You seem to be talking about inflation,
of which there has been little in the U.S. since the 1970s.
Not really but that's part of it.
That must be why a dollar today can't buy what a nickle bought in the 70's.
There has been some, but inflation is never a problem if it happens too slowly for people to notice.
I repeat:
As it has, ever since the 1970s hyperinflation (mainly caused by the oil crisis) came to an end.
And, again, how would ending the Fed stop inflation?
Probably wouldn't. At this point the system is on a runaway mode, it's TOO BIG TO FAIL!!![]()
So, what are you talking about that relates to the "End the Fed!" thing?
End the fed is 104 years too late.
You seem to be talking about inflation, of which there has been little in the U.S. since the 1970s. There has been some, but inflation is never a problem if it happens too slowly for people to notice. Inflation can actually be a sign of a growing economy; depressions are associated with deflation.

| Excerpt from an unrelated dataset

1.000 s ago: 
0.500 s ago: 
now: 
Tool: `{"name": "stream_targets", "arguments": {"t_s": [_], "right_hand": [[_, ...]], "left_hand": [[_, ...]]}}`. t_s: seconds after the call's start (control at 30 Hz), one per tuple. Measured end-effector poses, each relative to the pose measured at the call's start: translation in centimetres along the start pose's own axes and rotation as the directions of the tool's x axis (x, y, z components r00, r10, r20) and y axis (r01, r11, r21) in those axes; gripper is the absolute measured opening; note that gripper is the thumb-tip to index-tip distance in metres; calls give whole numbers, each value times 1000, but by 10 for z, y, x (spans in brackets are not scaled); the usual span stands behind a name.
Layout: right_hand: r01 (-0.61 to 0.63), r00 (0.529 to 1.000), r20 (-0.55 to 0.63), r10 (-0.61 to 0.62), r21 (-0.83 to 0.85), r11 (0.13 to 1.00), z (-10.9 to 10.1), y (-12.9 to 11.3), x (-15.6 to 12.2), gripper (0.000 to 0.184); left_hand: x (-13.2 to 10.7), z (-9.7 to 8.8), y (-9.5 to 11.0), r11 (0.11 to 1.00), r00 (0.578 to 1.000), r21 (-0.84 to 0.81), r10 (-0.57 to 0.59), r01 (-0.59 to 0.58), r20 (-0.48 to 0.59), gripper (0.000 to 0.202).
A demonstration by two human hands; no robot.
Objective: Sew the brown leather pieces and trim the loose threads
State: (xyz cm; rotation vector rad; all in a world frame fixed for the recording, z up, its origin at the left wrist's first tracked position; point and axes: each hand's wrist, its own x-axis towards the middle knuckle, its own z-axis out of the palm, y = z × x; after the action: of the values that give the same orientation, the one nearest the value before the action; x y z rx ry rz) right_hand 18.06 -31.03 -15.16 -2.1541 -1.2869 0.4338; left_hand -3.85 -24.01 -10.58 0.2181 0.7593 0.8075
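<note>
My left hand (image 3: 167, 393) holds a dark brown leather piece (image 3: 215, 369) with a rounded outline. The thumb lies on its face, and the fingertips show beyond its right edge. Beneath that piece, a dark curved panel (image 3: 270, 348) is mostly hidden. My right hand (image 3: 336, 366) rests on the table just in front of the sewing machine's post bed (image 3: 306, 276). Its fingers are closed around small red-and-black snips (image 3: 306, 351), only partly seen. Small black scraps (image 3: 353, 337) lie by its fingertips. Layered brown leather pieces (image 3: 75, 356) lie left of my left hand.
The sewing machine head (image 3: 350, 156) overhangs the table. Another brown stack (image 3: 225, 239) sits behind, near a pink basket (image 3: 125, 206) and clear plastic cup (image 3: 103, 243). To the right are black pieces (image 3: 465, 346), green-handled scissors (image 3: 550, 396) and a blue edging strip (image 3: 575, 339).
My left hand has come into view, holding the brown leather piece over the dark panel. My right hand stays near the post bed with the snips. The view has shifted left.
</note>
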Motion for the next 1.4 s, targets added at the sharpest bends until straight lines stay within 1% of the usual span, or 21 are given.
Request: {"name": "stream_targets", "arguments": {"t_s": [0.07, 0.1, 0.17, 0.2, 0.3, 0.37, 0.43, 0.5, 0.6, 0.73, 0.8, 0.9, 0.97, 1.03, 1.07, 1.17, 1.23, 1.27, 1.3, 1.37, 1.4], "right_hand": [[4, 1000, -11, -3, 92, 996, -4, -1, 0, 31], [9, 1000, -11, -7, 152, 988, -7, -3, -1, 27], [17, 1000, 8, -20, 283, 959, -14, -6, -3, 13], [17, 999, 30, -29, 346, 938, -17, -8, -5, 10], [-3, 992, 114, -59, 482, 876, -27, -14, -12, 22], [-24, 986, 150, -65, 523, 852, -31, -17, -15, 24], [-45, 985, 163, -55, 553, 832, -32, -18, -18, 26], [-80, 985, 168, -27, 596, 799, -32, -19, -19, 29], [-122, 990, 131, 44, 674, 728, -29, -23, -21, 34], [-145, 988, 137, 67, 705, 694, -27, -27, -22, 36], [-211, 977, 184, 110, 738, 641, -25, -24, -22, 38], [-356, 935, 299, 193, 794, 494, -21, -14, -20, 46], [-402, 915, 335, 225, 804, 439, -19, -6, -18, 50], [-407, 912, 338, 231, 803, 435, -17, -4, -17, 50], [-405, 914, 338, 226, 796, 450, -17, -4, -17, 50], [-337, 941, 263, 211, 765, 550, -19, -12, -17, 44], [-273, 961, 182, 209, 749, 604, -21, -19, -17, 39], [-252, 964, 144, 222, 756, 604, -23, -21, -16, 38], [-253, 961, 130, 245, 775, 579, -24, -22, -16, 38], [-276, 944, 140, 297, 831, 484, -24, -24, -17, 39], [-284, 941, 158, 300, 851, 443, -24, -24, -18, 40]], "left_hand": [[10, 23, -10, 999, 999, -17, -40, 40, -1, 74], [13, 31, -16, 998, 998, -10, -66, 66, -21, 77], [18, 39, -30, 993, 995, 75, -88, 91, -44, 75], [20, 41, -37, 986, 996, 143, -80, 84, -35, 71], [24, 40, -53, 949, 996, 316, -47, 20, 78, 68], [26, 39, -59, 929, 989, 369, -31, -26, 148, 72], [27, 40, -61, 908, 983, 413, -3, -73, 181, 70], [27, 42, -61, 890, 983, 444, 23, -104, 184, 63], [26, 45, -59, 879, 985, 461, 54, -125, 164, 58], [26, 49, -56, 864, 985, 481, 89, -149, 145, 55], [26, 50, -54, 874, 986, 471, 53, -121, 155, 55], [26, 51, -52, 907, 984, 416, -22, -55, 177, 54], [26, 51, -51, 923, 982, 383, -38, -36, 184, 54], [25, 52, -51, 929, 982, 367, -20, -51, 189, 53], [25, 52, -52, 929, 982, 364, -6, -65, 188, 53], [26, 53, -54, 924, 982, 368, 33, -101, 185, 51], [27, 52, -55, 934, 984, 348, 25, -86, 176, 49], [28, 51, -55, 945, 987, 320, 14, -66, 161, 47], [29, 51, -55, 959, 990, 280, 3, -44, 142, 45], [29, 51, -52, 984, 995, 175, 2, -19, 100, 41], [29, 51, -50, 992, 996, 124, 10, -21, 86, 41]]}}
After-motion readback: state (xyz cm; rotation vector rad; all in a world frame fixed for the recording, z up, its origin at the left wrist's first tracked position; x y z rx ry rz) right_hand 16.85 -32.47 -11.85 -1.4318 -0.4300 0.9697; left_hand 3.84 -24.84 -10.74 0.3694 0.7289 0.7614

Anyway, how would getting rid of the Fed help? The Fed prevents inflation, or tries, certainly it does not cause it, and the country went through several inflationary periods before it was created.

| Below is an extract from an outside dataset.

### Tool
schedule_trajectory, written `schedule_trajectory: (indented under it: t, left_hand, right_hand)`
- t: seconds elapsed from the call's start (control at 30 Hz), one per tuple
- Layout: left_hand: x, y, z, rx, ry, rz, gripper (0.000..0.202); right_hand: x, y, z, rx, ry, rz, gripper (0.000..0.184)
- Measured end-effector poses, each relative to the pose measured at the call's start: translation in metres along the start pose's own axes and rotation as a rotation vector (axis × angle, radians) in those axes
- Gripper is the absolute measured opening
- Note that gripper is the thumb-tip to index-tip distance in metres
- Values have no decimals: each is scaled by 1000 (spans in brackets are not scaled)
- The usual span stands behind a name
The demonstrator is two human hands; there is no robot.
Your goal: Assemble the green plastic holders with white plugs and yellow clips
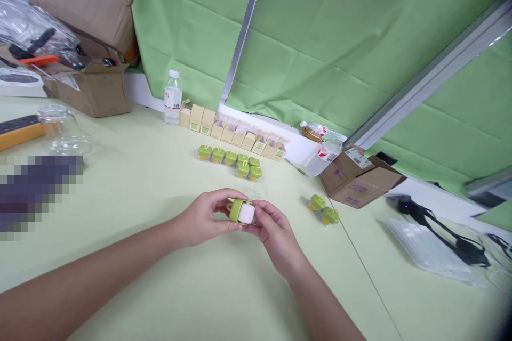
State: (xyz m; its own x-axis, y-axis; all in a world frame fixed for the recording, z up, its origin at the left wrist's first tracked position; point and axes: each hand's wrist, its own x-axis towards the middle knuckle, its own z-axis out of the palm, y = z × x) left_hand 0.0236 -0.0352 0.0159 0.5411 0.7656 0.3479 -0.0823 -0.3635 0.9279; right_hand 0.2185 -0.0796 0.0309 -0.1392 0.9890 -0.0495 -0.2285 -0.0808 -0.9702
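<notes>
Between the hands: small green-and-white case [241,212], held just above the pale green table [132,192], near the middle of the view.
Left hand: left hand [204,218] curls around the case's green end, thumb below and fingers over the top, pinching it.
Right hand: right hand [276,234] pinches the white end with thumb and fingertips; both hands touch the case at once, neither clearly nearer.
Long axis: runs roughly left to right, green end toward the left hand, white face toward the right hand and the camera.
Clear piece: something transparent [258,191] lies just behind the hands; it may be a clear lid or shell, too faint to tell.
Green row: cluster of like green cases [232,160] stands on the table farther back, well apart from the hands.
Pair: two more green cases [324,209] sit to the right, near the right hand.
Cartons: row of small beige boxes [232,130] lines the wall behind the cluster, beside a water bottle [173,97].
Right edge: open cardboard box [358,178] by the wall.
Left edge: glass jar [62,130].
</notes>
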Motion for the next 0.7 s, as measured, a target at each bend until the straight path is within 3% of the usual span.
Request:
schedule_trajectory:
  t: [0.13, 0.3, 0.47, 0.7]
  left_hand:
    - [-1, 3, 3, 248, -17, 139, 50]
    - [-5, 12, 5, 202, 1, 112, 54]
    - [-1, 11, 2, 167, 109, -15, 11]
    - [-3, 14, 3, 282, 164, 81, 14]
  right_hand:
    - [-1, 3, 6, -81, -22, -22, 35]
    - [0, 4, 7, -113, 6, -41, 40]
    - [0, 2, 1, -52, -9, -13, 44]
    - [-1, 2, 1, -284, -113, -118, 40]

It was certainly a good idea when it was founded, in light of the American economy's and financial system's pre-Fed record. Why would it be any worse an idea now?
Did you know that the US constitution says that only Congress has the right to issue money and regulate its value?
A work around was created in 1913, The Federal Reserve- which is privately owned and their monetary policies are not controlled by any branches of our government.
That was intentional. If the Fed were a government agency and not insulated from political pressure, Congress or the Admin would always be demanding it adjust interest rates in such a way as to improve their re-election prospects, which is not a sound basis for monetary policy.
I do sometimes wonder, however, if the members of the Federal Reserve Board would be better elected by the people than appointed by the president. Not all political pressure is bad.
It was certainly a good idea when it was founded,
If the Fed were a government agency
and not insulated from political pressure,
That was intentional. If the Fed were a government agency and not insulated from political pressure, Congress or the Admin would always be demanding it adjust interest rates in such a way as to improve their re-election prospects, which is not a sound basis for monetary policy.
I do sometimes wonder, however, if the members of the Federal Reserve Board would be better elected by the people than appointed by the president. Not all political pressure is bad.
You think the Fed is insulated from political pressure? Lol, the interest rate was set to fucking zero for years. This is probably the best chance to get a Fed Audit bill passed.